[ACTION ITEM] Search the data for the word "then" and copy each line that has it.

[PROVIDED MATERIAL]

== Segment start ==

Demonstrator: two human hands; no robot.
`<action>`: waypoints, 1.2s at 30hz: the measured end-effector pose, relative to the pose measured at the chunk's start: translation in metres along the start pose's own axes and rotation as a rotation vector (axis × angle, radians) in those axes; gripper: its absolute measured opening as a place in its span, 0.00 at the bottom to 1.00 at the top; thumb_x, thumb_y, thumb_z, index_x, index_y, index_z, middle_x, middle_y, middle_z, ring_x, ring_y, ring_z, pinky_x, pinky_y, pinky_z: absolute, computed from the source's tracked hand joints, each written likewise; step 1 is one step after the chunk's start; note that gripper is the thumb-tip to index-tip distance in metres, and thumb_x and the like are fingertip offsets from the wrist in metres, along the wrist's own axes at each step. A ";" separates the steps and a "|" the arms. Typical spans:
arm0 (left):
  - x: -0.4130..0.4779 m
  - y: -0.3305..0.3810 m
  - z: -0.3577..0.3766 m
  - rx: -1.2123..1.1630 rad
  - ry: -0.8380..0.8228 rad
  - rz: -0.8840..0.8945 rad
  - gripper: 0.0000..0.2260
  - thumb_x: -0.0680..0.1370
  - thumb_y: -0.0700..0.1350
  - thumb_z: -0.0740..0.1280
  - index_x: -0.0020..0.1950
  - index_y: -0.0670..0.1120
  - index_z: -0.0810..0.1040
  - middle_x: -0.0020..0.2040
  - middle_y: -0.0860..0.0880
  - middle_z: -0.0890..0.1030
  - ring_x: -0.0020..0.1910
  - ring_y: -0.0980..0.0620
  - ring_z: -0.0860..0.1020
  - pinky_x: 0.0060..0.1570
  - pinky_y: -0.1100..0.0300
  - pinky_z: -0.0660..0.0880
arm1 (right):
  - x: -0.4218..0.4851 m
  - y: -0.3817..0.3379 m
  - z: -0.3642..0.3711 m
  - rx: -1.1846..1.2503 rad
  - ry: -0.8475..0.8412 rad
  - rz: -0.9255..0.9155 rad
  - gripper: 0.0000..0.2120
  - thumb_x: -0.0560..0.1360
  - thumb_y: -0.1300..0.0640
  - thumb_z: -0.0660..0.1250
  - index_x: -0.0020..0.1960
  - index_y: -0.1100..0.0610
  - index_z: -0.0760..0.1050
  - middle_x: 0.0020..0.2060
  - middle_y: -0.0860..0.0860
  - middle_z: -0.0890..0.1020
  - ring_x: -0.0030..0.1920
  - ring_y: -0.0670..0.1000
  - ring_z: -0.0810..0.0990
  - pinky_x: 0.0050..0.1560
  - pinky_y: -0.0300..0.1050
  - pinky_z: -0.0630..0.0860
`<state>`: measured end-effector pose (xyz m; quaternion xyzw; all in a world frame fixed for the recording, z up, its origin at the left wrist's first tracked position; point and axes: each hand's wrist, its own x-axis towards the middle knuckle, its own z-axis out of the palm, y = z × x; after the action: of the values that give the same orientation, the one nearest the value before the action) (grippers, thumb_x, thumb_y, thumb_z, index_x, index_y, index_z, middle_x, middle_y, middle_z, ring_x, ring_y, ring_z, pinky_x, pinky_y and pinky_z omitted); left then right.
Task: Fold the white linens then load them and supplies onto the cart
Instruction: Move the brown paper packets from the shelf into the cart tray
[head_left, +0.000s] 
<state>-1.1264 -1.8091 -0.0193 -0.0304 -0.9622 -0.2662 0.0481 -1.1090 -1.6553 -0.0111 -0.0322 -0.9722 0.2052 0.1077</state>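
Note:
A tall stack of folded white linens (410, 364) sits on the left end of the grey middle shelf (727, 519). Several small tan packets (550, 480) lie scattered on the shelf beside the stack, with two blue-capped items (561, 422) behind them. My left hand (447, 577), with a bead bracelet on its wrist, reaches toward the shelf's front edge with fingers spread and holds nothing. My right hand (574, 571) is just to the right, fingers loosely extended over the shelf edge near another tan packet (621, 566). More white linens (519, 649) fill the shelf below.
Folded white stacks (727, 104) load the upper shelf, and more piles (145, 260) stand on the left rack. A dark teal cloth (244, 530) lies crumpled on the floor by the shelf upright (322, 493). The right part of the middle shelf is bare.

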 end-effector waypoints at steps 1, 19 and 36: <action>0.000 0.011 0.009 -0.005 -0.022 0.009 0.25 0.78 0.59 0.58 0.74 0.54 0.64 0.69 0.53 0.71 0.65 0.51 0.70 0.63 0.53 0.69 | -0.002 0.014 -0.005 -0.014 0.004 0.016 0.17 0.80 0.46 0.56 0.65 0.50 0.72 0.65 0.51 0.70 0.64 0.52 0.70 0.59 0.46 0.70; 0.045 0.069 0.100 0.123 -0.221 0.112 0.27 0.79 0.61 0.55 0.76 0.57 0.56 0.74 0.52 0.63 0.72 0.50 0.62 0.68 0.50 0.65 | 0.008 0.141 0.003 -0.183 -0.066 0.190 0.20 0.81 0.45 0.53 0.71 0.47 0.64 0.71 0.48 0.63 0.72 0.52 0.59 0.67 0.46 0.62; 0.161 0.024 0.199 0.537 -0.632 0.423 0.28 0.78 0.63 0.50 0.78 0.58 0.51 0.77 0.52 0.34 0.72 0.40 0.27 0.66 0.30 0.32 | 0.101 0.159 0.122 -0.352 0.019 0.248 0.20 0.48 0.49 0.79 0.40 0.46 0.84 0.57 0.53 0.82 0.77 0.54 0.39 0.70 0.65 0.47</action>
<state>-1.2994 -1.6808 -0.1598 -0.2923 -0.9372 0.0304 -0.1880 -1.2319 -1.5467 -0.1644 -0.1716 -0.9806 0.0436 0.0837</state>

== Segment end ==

[RESULT BELOW]
`<state>`: measured end-effector pose (xyz m; quaternion xyzw; all in a world frame fixed for the recording, z up, its origin at the left wrist's first tracked position; point and axes: each hand's wrist, its own x-axis towards the middle knuckle, its own z-axis out of the palm, y = z × x; after the action: of the values that give the same orientation, the one nearest the value before the action) (grippers, thumb_x, thumb_y, thumb_z, index_x, index_y, index_z, middle_x, middle_y, middle_z, ring_x, ring_y, ring_z, pinky_x, pinky_y and pinky_z omitted); left then right.
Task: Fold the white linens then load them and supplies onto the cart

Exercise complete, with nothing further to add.